An international research team, with major contributions from scientists at the DZL site BREATH, has for the first time investigated in detail how cells interact within chronic sarcoidosis granulomas in the lung. The results show that different cell types are closely connected, collectively influencing the formation, persistence, and progression of the disease.
Sarcoidosis is an inflammatory disease of unknown cause, primarily affecting the lungs. In some patients, it progresses to fibrosis, a gradual scarring of lung tissue.

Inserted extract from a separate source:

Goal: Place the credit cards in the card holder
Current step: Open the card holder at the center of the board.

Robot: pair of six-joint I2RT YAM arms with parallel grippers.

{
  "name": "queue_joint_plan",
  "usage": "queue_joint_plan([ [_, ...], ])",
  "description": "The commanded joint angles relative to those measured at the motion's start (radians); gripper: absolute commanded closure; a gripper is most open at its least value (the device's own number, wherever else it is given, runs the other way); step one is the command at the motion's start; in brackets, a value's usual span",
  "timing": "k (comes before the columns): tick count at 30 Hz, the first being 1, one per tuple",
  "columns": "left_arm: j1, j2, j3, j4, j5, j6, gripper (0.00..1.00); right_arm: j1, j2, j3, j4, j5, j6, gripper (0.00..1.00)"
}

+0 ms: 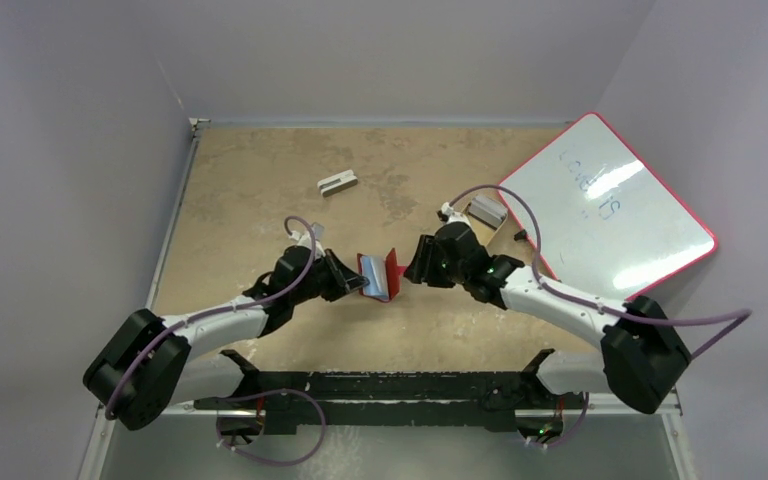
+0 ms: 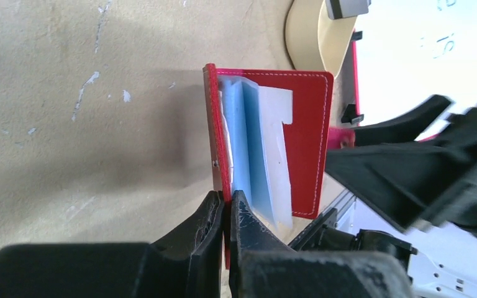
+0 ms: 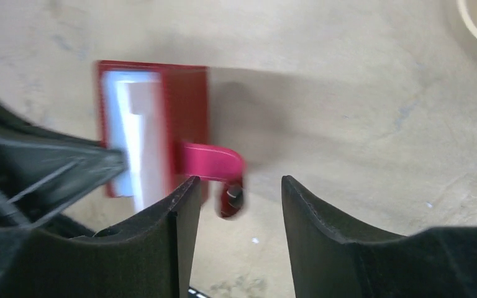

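Closest to me, the left pincer has its two black, rough-edged fingers pressed together on the bottom edge of one cover of the card holder. The card holder is a red, leather-like wallet with pale stitching. It stands open on its edge on the mottled tan bench, between the two arms. A flat pale blue credit card sits inside it, next to a translucent white pocket with a notched corner.

Across from it, the right pincer has its fingers spread apart. The wallet's pink-red strap curls toward the gap between them, but the blur hides whether they touch.

Farther back, a small grey-white block lies alone. To the right, a tan oval tray holds a grey block, and beside the tray is a glossy, red-rimmed whiteboard.
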Motion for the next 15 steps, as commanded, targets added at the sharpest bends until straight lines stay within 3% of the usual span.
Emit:
queue_joint_plan([
  [1,-0.024,-0.053,0.054,-0.135,-0.059,0.059,1.0,0.053,-0.07,0.092,-0.053,0.022,-0.032,0.45],
  [15,-0.095,-0.064,0.129,-0.248,-0.133,0.092,1.0,0.119,0.03,0.166,0.106,-0.066,-0.038,0.53],
])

A hallmark of the disease is the formation of granulomas – distinctive clusters of immune cells, B and T lymphocytes, and fibroblasts. Until now, it was unclear which cellular programs and interactions drive this dysregulation.
The researchers used an innovative method that combines gene activity with the spatial location of cells (spatial transcriptomics). This approach allowed them to analyze over 30,000 data points from lung samples and map gene expression patterns within granulomas and their surroundings. The technique enables the study of individual cellular niches directly in their natural tissue context.
At the center of the granulomas are macrophages that simultaneously activate both inflammatory and fibrotic programs. This “hybrid” cell identity had not been described before and demonstrates that the classical separation of inflammation and fibrosis is often too simplistic.
Surrounding these central macrophages are T and B cells, while fibrotic niches are characterized by increased expression of collagen and matrix-remodeling genes. Analyses of cell communication indicate active interactions between different cell types, suggesting that inflammation and tissue remodeling are closely linked and jointly contribute to disease chronicity.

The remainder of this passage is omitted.